The ability to release a molecule from a larger construct in a controlled manner is of great importance to produce effective prodrugs, antibody‐drug conjugates, and chemical probes. Amides are ubiquitous functional groups and yet methods to utilise them as molecular release handles are seldom reported. This concept article highlights the advances made in amide release strategies and how these approaches have been utilised.

The ability to release a molecule from a larger construct in a controlled manner is of great importance to produce effective prodrugs, antibody‐drug conjugates, and chemical probes. Amides are ubiquitous functional groups, yet methods to utilise them as molecular release handles are seldom reported. This concept highlights advances made in amide release strategies and how these approaches have been utilised.

Introduction

Strategies that allow the selective release of a payload in its native form from a larger construct have found utility in many areas of chemical and biological science, such as in prodrugs and chemical probes,[ ¹ , ² , ³ , ⁴ , ⁵ , ⁶ , ⁷ , ⁸ , ⁹ ] antibody‐drug conjugates (ADCs),[ ¹⁰ , ¹¹ , ¹² , ¹³ , ¹⁴ , ¹⁵ , ¹⁶ ] materials science[ ¹⁷ , ¹⁸ , ¹⁹ , ²⁰ , ²¹ ] and solid supported chemical synthesis. ^[22]

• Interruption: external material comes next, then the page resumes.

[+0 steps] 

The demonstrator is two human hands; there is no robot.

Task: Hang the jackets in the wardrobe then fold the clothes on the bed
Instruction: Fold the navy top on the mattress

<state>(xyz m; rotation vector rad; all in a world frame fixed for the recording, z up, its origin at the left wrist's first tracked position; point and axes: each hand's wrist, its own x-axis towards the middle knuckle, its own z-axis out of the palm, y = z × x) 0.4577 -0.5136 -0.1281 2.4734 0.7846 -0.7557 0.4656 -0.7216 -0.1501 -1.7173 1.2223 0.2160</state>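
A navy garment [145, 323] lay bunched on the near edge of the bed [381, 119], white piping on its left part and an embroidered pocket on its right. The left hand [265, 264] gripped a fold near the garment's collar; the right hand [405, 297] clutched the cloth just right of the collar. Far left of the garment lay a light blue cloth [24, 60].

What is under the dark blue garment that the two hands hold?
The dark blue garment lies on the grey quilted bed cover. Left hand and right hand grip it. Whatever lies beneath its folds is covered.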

A major family of selective release linkers are the self‐immolative or ‘traceless’ linker systems that allow the fragmentation of a construct upon a specific trigger event, releasing the molecule(s) of interest (Scheme 1).[ ²³ , ²⁴ ] Ideally, this allows for an initial masking of certain properties of the molecule while included in the construct, after which these properties are restored upon a controlled release. These approaches also enable existing molecules of interest to be used in novel constructs, expediting research programs and allowing their exploitation.

Scheme 1.

Schematic of a self‐immolative linker system, showing how a stimulus causes fragmentation via spontaneous elimination reactions.

Many self‐immolative linker systems utilise free amine,[ ²⁵ , ²⁶ , ²⁷ ] hydroxy,[ ⁹ , ¹² , ¹⁵ , ¹⁶ ] or thiol ^[14] groups on the payload as the linkage point due to their prevalence, ease of synthetic manipulation, and the multitude of different release methodologies described. ^[24] Indeed, these three key functional handles are found in all FDA‐approved ADCs with cleavable linkers. ^[10] However, evidently not all molecules possess amines, alcohols, and thiols, and whilst often these groups can be incorporated into the structure, this inherently affects the properties and function of the released molecule and so any changes must be carefully planned. The ability to release a molecule of interest in its native form using other functional groups, therefore, is highly attractive.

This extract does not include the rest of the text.